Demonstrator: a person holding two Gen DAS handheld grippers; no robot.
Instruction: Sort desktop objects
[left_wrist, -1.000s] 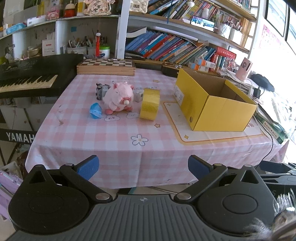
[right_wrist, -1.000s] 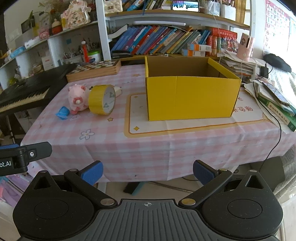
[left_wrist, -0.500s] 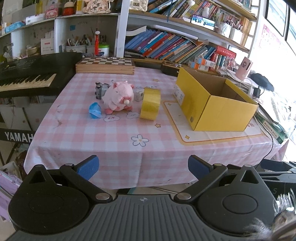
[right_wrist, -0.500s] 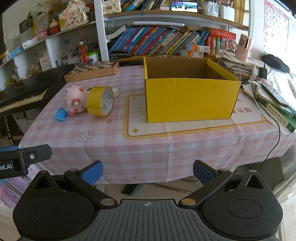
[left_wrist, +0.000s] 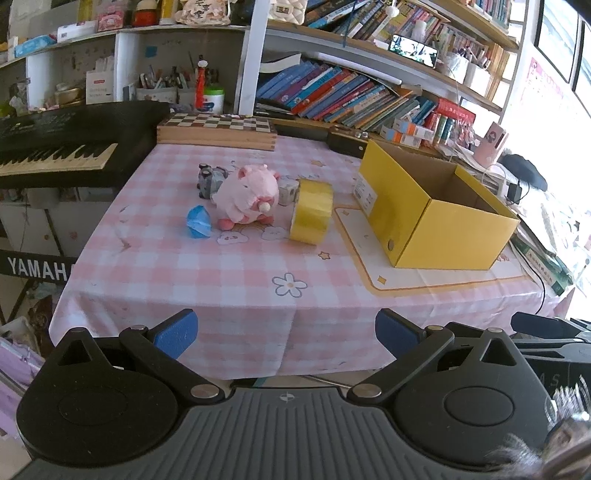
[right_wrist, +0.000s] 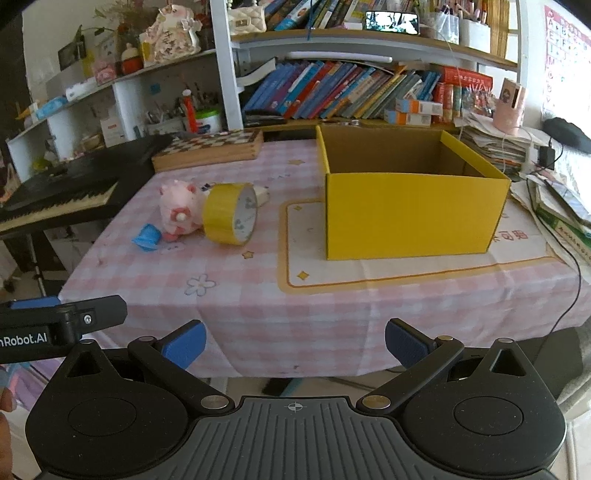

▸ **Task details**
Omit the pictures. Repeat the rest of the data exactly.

▸ **Response box**
Demonstrator: a person holding two Gen DAS handheld grippers; no robot.
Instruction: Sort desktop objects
[left_wrist, -1.000s] 
[right_wrist, -1.000s] 
[left_wrist, -0.500s] 
[right_wrist, -0.500s] 
[left_wrist, +0.000s] 
[right_wrist, +0.000s] 

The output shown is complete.